The SP500 had a clear valid breakout yesterday on confirmed volume according to the numbers that I look at. Yesterday was a ‘sign of strength’ and it was what we needed to see to make this a valid breakout above the 950 level.
I can tell you flat out that one of the most common pieces of price action I have seen over the years which happens almost with spot on regularity is the retracement of price right back to the breakout level. In the case of the SP500 that would be near the 950 level. So if we can get a retracement back to that area on low or weak volume it would be an ideal scenario of going long as long as that support holds.

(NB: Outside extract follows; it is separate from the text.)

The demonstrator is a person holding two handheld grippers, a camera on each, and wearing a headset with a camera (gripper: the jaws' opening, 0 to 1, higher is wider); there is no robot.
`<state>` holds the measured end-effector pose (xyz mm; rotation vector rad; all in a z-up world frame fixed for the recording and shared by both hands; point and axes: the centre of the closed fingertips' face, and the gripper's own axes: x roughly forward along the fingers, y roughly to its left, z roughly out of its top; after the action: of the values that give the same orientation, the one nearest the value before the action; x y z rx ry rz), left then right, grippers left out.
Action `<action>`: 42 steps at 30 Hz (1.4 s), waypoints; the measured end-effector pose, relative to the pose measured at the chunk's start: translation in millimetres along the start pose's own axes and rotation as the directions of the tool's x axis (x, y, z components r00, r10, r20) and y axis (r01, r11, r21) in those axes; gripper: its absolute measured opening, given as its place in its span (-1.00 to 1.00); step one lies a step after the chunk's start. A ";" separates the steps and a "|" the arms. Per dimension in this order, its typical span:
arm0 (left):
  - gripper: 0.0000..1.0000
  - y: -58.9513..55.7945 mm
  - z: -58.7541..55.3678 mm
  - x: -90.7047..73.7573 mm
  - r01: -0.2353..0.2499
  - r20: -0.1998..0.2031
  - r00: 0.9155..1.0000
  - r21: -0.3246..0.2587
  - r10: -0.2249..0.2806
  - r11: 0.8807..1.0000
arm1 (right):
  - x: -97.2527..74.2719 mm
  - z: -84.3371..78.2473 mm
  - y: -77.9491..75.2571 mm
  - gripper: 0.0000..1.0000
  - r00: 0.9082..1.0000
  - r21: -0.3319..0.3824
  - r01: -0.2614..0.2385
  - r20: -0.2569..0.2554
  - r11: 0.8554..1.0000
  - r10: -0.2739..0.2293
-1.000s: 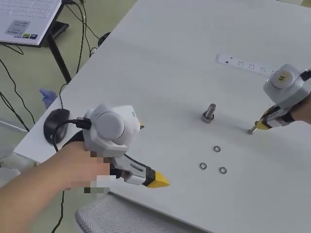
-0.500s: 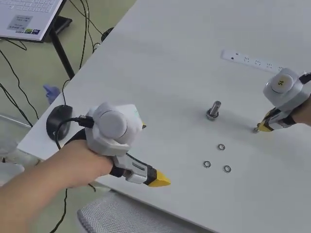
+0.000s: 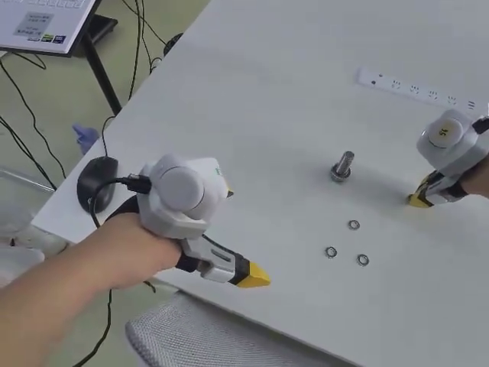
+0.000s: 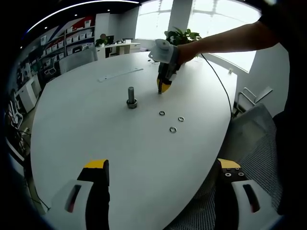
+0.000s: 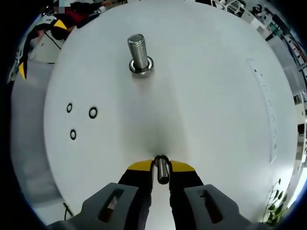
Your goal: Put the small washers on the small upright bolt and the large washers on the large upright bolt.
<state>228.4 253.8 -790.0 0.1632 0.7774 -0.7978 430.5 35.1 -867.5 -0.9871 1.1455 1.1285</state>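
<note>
On a broad white surface (image 3: 267, 92), the work is at its set-up step: the right gripper (image 3: 419, 202) is clamped on the small bolt (image 5: 162, 170), holding it tip-down against the surface well to the side of the large bolt (image 3: 341, 166), which already stands upright. The left gripper (image 3: 256, 277) hangs with its jaws apart near the surface's front edge, carrying nothing. Three washers (image 3: 353, 225) lie flat in a loose triangle between the two grippers, near the large bolt, and none is on a bolt yet; whether they are small or large cannot be told. The next move, by the look of it, calls for the small bolt to be left standing steady on its own as the jaws let go, and then for a thin washer to be pinched up off the flat. Against the head view of a second ago, the bolt's lower end, then seen poking out beside the yellow tips, is now hidden by them. The washers keep the same triangle, and the left gripper keeps its low place.
</note>
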 end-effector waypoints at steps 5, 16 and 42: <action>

The other aspect to this chart of the SP500 is that it may be tending towards a broadening formation. Trader Mike is the one who first observed that and so I am borrowing that pattern identification from him. Broadening wedges are continuation patterns and so assuming this is actually one of them, I would expect the SP500 to eventually be able to resolve to the upside.

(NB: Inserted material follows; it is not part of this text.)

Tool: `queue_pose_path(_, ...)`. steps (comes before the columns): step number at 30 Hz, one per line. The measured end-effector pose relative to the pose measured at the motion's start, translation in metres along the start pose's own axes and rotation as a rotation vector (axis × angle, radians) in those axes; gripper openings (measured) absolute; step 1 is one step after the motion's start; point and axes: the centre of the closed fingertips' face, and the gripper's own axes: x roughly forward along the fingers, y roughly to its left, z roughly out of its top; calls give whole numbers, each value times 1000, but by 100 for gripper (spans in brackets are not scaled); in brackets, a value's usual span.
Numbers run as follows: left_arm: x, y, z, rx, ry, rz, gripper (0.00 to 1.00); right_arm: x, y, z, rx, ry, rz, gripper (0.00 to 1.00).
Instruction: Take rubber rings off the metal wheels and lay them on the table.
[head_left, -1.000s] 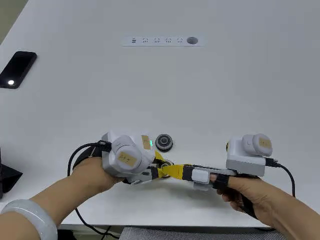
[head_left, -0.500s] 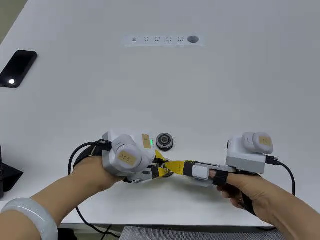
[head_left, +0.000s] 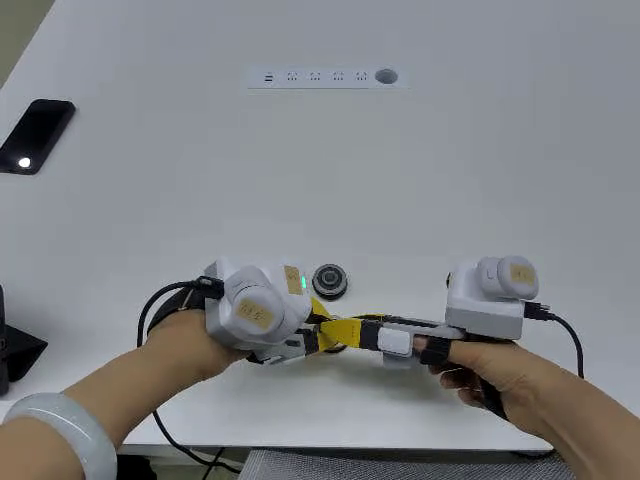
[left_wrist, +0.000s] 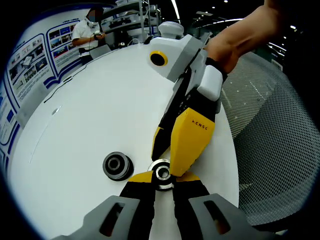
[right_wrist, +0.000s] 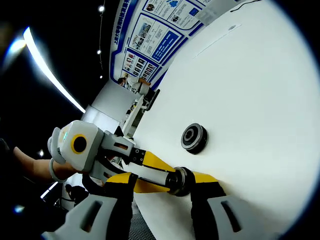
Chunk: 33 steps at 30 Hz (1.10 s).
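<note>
A small metal wheel (head_left: 331, 343) with a black rubber ring hangs just above the table's near edge, caught between both grippers. My left gripper (left_wrist: 163, 176) is shut on this wheel (left_wrist: 162, 172), its silver hub facing the camera. My right gripper (right_wrist: 176, 182) comes in from the right and is shut on the rubber rim of the same wheel (right_wrist: 180, 181). In the head view the left gripper (head_left: 305, 338) and right gripper (head_left: 345, 332) meet tip to tip. A second ringed wheel (head_left: 329, 281) (left_wrist: 118, 165) (right_wrist: 194, 136) lies flat on the table just behind them.
A white power strip (head_left: 325, 77) lies at the far middle of the white table (head_left: 450, 180). A black phone (head_left: 38, 135) rests at the far left. A black cable (head_left: 165, 300) loops by the left hand. The front edge runs right below the grippers.
The right gripper has edged left and slightly up, pressing closer onto the wheel held by the left gripper. The left gripper and the wheel on the table have stayed put.
</note>
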Motion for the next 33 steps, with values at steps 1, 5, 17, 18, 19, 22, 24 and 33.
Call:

So for next week I see the following scenarios:
- The SP500 bumps its’ head on the top portion of that broadening formation and hesitates at that level only to break down from that level later in the week into the red shaded area.
- The SP500 touches the top part of the broadening formation hesitates only slightly and then blasts through in breakout formation into the green shaded area.
- Right from the early part of next week the SP500 starts retracing back to the breakout level of 950
So there you have it the whole market summed up in 3 bullet points.
I would like to initiate a long for the BestOnlineTrades Recommended List somewhere within this range. The TNA which is the Russell 3X bullish ETF seems ideal so the question is where to initiate it? The big rally we have had so far seems to make it a high risk entry at this point. So IDEALLY, a pullback to 950 on the SP500 would be a first chance. OR, if the SP500 manages to push into that green shaded area, that would be a good place to go and stay long but only as long as price holds that green shaded area.
This is really tricky up here. To be honest, going into August here shortly is not the best time frame for any kind of setup. Amazingly the market is pushing higher into this time frame.
Seasonally one would expect some sort of double dip down into September, October and then powering higher.. but we will just have to see.
The worst case scenario based on the above chart is a failure upon hitting the top trendline. Then a reversal back down to support. Then a failure of support and a move back down to the lower part of the pattern. This scenario is no where near activating however. The first main guidepost is the 950 area of support, OR a topside breakout out of this pattern.